> [WORK TO BE COMPLETED]: Line by line, check the data for the string "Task" and state how many lines have it, nothing more.

> [SUPPLIED MATERIAL]:
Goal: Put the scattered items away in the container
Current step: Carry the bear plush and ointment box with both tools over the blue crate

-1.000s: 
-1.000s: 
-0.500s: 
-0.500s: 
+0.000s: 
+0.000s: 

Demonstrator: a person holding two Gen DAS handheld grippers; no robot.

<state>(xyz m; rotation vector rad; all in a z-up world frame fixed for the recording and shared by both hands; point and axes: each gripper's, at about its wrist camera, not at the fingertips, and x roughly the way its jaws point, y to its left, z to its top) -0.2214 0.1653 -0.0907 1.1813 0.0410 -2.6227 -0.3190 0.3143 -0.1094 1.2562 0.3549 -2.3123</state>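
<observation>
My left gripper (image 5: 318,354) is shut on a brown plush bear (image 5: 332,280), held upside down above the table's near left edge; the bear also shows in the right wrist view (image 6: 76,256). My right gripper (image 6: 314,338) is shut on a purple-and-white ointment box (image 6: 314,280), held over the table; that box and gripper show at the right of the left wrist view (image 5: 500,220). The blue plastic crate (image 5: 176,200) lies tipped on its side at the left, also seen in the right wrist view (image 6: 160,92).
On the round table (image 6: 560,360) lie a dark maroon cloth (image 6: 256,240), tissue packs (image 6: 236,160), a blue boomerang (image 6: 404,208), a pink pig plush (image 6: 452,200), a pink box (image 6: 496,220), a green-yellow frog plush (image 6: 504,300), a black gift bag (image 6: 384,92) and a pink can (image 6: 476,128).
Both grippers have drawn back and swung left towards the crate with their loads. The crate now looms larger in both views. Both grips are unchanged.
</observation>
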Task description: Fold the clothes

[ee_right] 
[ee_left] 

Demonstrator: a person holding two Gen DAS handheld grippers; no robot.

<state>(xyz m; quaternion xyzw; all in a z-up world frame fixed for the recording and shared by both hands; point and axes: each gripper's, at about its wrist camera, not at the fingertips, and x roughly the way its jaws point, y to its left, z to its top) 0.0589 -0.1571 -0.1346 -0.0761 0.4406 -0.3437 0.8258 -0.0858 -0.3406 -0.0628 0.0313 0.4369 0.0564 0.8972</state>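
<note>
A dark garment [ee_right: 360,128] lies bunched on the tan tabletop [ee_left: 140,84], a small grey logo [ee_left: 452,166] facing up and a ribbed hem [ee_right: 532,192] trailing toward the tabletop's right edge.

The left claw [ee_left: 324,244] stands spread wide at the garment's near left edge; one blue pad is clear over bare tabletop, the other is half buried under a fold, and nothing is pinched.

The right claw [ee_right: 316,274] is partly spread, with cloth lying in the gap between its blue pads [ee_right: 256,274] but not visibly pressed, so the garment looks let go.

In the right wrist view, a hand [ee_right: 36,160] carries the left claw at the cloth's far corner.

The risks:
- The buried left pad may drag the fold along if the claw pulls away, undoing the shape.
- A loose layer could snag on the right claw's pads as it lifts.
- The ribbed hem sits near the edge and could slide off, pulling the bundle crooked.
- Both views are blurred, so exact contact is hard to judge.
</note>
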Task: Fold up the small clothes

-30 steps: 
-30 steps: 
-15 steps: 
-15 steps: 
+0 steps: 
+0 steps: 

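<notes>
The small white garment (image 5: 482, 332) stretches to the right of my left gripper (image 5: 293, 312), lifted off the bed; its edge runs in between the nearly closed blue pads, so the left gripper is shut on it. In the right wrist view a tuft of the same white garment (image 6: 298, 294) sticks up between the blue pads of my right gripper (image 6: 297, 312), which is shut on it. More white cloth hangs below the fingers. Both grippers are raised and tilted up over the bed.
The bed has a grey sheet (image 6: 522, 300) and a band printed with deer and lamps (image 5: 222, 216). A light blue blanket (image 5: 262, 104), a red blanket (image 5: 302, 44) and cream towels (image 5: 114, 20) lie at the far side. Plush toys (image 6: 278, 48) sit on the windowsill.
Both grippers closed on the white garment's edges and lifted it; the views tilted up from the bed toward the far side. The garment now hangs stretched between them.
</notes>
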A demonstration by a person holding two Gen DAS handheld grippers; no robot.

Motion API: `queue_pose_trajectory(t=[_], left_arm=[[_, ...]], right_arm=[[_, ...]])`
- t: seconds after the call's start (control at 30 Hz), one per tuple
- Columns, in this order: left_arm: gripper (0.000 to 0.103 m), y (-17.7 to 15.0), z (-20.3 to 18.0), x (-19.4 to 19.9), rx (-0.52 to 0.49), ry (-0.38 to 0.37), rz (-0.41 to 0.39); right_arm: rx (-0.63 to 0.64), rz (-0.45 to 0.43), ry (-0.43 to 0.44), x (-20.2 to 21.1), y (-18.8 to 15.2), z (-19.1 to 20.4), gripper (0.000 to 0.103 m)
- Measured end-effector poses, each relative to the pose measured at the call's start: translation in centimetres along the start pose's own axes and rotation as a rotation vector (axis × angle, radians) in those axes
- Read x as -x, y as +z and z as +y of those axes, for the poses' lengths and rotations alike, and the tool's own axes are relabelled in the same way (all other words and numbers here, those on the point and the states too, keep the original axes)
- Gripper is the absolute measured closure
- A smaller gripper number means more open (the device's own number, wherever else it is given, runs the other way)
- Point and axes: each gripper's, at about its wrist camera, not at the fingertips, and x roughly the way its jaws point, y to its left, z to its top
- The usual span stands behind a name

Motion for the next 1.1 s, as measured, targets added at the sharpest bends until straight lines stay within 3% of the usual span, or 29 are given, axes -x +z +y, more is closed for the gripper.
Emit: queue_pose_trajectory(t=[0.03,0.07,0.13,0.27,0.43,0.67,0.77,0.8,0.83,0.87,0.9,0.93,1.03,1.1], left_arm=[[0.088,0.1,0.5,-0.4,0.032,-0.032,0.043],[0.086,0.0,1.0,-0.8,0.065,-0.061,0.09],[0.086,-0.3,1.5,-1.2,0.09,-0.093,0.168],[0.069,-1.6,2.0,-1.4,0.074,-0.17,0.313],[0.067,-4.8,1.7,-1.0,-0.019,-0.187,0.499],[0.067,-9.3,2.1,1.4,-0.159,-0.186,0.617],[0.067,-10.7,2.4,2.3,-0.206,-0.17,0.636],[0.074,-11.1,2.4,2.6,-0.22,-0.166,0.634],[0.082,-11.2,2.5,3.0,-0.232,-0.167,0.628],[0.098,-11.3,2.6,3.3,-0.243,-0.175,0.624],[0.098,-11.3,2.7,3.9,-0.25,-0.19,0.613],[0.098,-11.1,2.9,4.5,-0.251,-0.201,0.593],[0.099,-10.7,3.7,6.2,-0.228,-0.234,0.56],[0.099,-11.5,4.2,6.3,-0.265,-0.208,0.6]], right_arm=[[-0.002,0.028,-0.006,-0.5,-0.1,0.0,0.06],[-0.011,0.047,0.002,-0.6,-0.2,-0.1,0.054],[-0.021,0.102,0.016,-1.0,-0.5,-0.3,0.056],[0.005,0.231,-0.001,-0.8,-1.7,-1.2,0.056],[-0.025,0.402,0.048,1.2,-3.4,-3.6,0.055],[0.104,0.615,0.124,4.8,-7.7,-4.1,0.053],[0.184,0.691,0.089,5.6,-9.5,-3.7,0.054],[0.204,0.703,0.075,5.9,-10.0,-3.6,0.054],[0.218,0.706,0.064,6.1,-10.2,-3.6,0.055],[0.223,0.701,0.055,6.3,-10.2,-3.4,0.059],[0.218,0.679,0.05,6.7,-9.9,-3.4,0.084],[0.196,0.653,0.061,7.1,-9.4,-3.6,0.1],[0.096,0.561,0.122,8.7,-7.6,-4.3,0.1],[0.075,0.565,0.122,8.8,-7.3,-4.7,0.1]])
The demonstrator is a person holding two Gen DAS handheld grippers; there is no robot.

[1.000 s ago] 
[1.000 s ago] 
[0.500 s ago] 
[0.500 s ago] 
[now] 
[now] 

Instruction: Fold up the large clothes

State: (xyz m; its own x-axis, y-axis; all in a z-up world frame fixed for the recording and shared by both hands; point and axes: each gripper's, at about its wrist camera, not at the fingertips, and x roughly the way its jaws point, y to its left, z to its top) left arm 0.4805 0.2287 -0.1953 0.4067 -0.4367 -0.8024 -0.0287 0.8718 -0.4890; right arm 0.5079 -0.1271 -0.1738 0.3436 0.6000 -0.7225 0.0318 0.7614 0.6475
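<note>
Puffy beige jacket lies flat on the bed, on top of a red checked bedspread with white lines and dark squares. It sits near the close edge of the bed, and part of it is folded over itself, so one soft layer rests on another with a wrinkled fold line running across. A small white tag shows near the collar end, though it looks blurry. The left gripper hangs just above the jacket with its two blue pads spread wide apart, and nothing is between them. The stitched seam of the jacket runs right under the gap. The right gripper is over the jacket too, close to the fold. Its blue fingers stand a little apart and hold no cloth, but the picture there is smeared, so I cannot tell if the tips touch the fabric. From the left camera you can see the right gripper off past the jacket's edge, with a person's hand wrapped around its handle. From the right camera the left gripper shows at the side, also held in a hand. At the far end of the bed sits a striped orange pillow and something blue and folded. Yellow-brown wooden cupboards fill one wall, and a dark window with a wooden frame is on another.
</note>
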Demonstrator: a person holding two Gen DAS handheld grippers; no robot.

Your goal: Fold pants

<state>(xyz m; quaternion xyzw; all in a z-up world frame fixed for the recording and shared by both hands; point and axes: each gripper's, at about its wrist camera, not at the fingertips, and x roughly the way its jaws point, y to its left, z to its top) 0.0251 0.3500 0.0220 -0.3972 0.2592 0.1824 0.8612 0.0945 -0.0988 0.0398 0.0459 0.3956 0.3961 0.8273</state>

> [REPLY]: 2